Pritee Almeida & Dylan Savomy

Spectrum of Mauritian Achievers in the UK

There are many nationalities who left their homelands in search of a better life in foreign lands around the world. Britain is one of those countries that allowed in many such immigrants since the 1960s and even earlier in some cases. One of those groups was the Mauritians who came to Britain en masse in the 1970s to pursue nursing and other studies. Much has already been written about the lives of the first generation Mauritians in the UK. The present article is about the second generation Mauritians born in the UK, especially about their children;what makes them different from their proud parents is that, under their positive influence, their offspring have become highly educated individuals.

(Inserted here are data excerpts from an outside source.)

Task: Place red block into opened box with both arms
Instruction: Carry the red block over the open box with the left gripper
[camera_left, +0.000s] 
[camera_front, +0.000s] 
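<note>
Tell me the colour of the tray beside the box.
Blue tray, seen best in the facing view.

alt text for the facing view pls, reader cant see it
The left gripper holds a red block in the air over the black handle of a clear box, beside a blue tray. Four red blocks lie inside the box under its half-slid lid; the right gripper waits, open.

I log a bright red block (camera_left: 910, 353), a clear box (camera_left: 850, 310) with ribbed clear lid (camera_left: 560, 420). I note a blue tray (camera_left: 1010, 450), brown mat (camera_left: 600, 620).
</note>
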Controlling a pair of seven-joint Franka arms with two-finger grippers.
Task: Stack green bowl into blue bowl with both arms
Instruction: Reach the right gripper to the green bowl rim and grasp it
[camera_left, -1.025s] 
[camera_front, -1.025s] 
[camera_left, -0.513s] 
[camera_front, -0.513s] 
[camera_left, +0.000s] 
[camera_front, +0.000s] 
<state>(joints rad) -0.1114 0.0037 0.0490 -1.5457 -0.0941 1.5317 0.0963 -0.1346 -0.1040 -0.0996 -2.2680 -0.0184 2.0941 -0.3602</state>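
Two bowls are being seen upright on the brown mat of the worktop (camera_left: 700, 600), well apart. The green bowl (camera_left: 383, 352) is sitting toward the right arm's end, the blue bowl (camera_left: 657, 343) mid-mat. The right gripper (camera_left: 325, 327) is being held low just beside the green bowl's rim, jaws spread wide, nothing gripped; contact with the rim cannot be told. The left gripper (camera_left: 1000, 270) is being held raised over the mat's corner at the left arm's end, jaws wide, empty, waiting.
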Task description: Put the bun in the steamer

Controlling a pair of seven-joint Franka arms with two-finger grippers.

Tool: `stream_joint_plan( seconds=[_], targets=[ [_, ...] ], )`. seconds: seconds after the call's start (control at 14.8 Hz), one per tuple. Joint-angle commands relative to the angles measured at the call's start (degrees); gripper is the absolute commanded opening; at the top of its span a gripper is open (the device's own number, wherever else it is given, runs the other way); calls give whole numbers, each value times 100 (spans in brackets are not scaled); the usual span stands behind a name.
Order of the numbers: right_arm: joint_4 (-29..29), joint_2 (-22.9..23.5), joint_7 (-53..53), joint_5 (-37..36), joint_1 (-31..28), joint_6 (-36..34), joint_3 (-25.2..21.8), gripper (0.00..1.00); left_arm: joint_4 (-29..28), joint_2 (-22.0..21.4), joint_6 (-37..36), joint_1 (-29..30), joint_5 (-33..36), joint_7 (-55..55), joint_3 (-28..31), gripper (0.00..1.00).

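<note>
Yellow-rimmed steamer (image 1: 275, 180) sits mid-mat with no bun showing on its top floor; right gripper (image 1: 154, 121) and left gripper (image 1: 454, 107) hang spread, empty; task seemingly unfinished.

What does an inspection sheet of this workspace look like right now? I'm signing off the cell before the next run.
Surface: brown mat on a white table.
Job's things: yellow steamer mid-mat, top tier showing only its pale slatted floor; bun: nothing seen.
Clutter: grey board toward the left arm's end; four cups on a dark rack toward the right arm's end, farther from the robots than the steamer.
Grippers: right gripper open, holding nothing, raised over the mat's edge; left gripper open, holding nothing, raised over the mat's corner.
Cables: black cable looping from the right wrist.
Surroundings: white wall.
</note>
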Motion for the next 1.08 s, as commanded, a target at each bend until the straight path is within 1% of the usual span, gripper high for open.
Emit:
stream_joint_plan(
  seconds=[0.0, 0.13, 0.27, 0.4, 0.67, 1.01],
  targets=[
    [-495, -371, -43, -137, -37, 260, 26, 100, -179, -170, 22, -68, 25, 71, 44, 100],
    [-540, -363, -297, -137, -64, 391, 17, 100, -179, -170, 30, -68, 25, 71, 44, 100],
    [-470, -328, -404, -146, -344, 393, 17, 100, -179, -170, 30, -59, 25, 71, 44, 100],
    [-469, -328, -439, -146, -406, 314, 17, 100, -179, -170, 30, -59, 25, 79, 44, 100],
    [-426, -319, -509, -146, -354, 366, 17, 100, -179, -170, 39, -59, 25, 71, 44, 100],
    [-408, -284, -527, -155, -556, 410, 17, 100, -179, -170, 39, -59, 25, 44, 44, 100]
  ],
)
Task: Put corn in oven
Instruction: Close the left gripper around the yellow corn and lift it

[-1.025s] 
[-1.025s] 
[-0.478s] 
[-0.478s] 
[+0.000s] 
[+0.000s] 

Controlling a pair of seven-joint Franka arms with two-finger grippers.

Pritee Almeida, nee Hurnam, was born in Britain of Mauritian parents in the 1980s and has a very interesting profile. She is a larger than life young lady who has already made her mark as a singer, performer, actor as well as a presenter. She is also well educated with a clutch of 10 GCSEs and good A-Levels that opened the door for further studies, like for instance an undergraduate BA (Hons) degree in Public Relations with French. She is proud to be of Indo-Mauritian heritage; she speaks fluent Kreol, and is also conversant with Hindu Sanskrit prayers and culture. She was brought up by Hindu parents who were very happy with their beliefs and also of being liberal.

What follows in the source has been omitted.